Top of Stored data

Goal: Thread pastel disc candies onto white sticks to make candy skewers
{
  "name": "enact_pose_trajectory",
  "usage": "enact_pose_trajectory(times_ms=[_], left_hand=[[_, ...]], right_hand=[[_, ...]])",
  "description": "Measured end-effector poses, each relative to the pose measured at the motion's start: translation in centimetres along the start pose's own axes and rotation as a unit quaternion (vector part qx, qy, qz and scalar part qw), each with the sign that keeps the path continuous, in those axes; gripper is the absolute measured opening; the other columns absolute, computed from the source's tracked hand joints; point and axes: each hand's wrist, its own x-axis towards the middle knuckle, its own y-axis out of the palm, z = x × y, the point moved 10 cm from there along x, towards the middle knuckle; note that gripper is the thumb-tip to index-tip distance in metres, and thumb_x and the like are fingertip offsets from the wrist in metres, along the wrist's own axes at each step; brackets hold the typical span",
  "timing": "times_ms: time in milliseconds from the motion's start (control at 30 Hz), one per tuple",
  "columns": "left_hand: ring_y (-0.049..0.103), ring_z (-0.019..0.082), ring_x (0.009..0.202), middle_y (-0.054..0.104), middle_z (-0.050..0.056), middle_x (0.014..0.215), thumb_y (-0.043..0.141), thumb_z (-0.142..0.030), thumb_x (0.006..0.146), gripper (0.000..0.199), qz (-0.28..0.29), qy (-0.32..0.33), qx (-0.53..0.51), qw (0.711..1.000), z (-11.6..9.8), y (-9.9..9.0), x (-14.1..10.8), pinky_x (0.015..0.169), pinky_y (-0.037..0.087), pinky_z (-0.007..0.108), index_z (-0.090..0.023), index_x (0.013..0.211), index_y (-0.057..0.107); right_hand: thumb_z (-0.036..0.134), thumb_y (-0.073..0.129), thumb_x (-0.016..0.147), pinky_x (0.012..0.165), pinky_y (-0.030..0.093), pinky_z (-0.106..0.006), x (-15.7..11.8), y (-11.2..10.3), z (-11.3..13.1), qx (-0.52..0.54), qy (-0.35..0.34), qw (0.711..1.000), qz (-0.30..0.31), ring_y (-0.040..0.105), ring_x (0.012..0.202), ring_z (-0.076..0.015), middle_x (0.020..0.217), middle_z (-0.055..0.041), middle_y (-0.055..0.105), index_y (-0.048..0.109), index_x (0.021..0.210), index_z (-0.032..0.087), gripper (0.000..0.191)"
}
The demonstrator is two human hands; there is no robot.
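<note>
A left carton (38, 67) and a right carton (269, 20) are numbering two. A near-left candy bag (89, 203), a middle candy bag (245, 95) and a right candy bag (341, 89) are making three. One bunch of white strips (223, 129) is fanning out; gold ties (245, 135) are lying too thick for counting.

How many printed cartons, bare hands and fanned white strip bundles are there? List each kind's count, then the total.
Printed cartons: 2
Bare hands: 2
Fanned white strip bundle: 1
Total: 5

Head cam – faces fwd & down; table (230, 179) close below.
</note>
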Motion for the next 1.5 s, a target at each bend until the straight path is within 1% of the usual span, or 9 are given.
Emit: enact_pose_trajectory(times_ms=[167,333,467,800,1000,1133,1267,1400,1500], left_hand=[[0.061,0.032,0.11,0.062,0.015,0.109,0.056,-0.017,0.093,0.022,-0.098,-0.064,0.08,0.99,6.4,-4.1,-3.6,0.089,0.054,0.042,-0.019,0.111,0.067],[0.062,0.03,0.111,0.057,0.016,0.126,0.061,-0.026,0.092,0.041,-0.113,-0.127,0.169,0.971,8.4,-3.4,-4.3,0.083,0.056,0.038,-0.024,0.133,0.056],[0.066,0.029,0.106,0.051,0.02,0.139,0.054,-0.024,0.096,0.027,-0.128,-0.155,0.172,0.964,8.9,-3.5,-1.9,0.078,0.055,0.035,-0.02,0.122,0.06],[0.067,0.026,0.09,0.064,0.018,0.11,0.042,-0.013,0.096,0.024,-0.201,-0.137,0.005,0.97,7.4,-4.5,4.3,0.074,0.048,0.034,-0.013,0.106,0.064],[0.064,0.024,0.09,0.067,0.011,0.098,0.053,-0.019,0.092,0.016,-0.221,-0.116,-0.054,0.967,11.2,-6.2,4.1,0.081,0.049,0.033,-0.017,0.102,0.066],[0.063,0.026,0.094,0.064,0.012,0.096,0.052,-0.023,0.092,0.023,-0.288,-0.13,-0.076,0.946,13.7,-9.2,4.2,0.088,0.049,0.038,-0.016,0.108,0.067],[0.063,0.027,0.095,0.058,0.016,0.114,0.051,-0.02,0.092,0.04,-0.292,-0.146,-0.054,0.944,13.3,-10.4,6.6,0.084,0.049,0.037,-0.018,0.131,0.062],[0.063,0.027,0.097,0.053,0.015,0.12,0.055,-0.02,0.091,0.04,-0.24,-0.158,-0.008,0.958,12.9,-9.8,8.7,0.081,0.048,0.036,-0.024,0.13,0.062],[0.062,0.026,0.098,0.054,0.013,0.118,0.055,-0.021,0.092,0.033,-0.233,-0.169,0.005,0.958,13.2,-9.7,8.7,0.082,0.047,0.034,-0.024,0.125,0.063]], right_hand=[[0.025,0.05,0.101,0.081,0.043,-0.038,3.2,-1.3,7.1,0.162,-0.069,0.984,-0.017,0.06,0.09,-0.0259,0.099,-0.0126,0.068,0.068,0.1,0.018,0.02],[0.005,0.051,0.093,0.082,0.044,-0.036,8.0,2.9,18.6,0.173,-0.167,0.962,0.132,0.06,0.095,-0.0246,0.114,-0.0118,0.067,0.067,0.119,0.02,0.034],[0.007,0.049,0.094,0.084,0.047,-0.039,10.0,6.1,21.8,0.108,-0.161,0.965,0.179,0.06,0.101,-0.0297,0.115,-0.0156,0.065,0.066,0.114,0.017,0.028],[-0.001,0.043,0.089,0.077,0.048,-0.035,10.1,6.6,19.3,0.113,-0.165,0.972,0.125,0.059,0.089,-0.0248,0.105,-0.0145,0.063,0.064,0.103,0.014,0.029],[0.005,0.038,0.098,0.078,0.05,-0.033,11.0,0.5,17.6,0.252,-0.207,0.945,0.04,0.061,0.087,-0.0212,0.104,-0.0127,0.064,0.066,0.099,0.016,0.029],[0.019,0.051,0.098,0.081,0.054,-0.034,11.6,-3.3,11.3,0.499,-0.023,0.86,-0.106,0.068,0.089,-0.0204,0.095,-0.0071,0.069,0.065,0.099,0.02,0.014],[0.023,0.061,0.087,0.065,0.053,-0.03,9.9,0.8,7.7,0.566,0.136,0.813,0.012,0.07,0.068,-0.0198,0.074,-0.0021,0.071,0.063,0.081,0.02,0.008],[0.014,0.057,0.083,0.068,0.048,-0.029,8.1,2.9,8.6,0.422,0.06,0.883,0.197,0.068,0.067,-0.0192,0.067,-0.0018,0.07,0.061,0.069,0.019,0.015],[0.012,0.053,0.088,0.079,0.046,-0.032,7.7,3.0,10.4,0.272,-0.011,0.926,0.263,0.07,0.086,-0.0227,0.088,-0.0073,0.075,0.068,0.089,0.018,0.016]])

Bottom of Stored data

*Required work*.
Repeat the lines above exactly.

*Your solution*.
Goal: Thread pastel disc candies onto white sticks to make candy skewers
{
  "name": "enact_pose_trajectory",
  "usage": "enact_pose_trajectory(times_ms=[_], left_hand=[[_, ...]], right_hand=[[_, ...]])",
  "description": "Measured end-effector poses, each relative to the pose measured at the motion's start: translation in centimetres along the start pose's own axes and rotation as a unit quaternion (vector part qx, qy, qz and scalar part qw), each with the sign that keeps the path continuous, in those axes; gripper is the absolute measured opening; the other columns absolute, computed from the source's tracked hand joints; point and axes: each hand's wrist, its own x-axis towards the middle knuckle, its own y-axis out of the palm, z = x × y, the point moved 10 cm from there along x, towards the middle knuckle; note that gripper is the thumb-tip to index-tip distance in metres, and thumb_x and the like are fingertip offsets from the wrist in metres, along the wrist's own axes at each step; brackets hold the typical span",
  "timing": "times_ms: time in milliseconds from the motion's start (control at 30 Hz), one per tuple",
  "columns": "left_hand: ring_y (-0.049..0.103), ring_z (-0.019..0.082), ring_x (0.009..0.202), middle_y (-0.054..0.104), middle_z (-0.050..0.056), middle_x (0.014..0.215), thumb_y (-0.043..0.141), thumb_z (-0.142..0.030), thumb_x (0.006..0.146), gripper (0.000..0.199), qz (-0.28..0.29), qy (-0.32..0.33), qx (-0.53..0.51), qw (0.711..1.000), z (-11.6..9.8), y (-9.9..9.0), x (-14.1..10.8), pinky_x (0.015..0.169), pinky_y (-0.037..0.087), pinky_z (-0.007..0.108), index_z (-0.090..0.023), index_x (0.013..0.211), index_y (-0.057..0.107); right_hand: thumb_z (-0.036..0.134), thumb_y (-0.073..0.129), thumb_x (-0.016..0.147), pinky_x (0.012..0.165), pinky_y (-0.030..0.093), pinky_z (-0.106..0.006), x (-15.7..11.8), y (-11.2..10.3), z (-11.3..13.1), qx (-0.52..0.54), qy (-0.35..0.34), qw (0.711..1.000), qz (-0.30..0.31), ring_y (-0.040..0.105), ring_x (0.012..0.202), ring_z (-0.076..0.015), middle_x (0.020..0.217), middle_z (-0.055..0.041), middle_y (-0.055..0.105), index_y (-0.048..0.109), index_x (0.021..0.210), index_z (-0.032..0.087), gripper (0.000..0.191)"
}
The demonstrator is two human hands; there is no robot.
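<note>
A left carton (38, 67) and a right carton (269, 20) are numbering two. A near-left candy bag (89, 203), a middle candy bag (245, 95) and a right candy bag (341, 89) are making three. One bunch of white strips (223, 129) is fanning out; gold ties (245, 135) are lying too thick for counting.

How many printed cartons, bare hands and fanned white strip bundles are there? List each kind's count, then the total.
Printed cartons: 2
Bare hands: 2
Fanned white strip bundle: 1
Total: 5

Head cam – faces fwd & down; table (230, 179) close below.
</note>
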Motion for the next 1.5 s, a target at each bend until the straight path is within 1% of the usual span, or 9 are given.
Emit: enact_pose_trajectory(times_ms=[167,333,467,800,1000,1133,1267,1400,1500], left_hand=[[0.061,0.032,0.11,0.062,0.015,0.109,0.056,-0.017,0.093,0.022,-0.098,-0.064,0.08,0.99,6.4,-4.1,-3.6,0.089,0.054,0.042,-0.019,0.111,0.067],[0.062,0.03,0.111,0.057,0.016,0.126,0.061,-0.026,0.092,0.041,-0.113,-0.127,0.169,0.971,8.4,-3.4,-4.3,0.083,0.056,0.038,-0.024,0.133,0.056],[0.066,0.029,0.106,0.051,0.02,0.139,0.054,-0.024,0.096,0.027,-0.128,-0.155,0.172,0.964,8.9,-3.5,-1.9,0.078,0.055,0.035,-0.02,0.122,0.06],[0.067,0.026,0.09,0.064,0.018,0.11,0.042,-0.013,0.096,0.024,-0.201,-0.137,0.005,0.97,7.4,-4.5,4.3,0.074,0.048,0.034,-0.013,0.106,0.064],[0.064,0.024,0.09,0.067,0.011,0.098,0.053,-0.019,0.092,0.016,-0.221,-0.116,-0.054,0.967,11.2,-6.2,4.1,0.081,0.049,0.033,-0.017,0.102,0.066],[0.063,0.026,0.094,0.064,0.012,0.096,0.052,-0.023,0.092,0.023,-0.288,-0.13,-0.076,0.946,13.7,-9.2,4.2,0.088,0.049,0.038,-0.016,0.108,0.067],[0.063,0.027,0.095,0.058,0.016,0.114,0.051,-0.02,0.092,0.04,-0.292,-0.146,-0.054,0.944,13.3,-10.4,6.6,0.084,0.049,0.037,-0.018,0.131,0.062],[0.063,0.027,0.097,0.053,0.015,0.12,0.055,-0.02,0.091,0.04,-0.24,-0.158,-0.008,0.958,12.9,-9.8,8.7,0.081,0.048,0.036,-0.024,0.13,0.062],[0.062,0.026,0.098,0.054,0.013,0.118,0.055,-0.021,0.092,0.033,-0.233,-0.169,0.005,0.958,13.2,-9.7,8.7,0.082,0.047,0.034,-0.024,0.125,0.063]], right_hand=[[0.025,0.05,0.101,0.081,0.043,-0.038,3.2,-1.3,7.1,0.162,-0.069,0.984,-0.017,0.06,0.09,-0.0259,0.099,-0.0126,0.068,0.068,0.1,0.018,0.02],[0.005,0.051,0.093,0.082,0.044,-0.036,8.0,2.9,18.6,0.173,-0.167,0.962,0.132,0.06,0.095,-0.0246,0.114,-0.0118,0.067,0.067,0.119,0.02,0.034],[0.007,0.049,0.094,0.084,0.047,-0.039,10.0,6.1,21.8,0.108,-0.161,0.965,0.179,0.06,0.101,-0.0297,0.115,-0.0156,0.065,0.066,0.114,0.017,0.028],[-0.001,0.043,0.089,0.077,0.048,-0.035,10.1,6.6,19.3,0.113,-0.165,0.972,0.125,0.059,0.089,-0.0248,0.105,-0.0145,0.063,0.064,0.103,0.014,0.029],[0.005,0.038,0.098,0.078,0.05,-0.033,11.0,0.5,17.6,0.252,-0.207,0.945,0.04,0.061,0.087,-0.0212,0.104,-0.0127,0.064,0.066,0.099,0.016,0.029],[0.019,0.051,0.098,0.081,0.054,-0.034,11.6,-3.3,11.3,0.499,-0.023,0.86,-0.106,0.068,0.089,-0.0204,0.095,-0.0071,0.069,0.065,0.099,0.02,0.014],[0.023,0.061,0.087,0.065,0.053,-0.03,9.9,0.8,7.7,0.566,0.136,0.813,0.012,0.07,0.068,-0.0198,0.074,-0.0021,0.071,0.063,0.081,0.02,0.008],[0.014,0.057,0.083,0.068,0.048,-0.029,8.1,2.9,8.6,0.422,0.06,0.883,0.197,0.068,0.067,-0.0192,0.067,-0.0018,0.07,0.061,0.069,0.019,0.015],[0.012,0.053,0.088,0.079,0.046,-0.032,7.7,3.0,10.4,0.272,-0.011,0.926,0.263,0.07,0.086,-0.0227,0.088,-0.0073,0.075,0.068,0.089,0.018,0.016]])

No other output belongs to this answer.